Those of us safely in our homes are at the extremities. We mourn over birthdays, weddings, and graduations postponed as our starving countrymen line up for government provision or put their lives on the line to prioritize the recovery of those infected. We watch the news to have material to either appraise or denounce government officials and use as dining table fodder. And if that fails to give relief, we hold daily 9 P.M. rosaries led by overpious mothers. It’s not lost on me that our own contribution to this fight comes with privilege—that the only demand asked of us is to remain in the confines of our own homes. 

There is a certain theory of the evolution of language that states that it was because of our species’ domestication that ushered in the arrival and use of complex language. At this time, we are domesticated creatures, forced to commandeer a new structure to our lives inside our households and weigh in on the restorative quality of routine or non-routine, wary all of the days will culminate to a singular, crushing sameness.
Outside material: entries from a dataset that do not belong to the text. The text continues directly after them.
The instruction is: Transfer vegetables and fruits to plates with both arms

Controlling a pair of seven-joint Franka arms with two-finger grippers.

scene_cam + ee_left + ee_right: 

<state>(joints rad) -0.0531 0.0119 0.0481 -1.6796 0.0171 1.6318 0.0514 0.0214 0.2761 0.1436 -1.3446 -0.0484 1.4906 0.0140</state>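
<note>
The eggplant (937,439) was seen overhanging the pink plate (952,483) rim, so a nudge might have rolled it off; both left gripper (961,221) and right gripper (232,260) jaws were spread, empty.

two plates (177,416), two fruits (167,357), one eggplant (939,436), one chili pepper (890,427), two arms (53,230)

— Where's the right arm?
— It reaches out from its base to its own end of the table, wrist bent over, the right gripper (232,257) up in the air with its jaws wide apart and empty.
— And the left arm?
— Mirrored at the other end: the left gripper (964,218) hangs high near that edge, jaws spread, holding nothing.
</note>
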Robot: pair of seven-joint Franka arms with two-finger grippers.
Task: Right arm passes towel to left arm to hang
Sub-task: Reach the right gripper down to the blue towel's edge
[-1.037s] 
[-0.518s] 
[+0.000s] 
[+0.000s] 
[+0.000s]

Some may argue that we now have the space and time to pay attention to the people in our lives even more—especially for those cooped up with their families, partners, or friends-turned-roommates or roommates-turned-friends. But all of us, to some degree, are coping with the loss of not only the celebrations but the intimacy that comes with gatherings and the significance of space to facilitate what is—or could sometimes unexpectedly become—some of the most memorable moments of our lives. It is here that I realize that the language of celebration is best and has conventionally been understood through the showing-up, the flavor and ease of being in the company of time-honored friendships and conversations that naturally offshoot to deeper or more comical arcs.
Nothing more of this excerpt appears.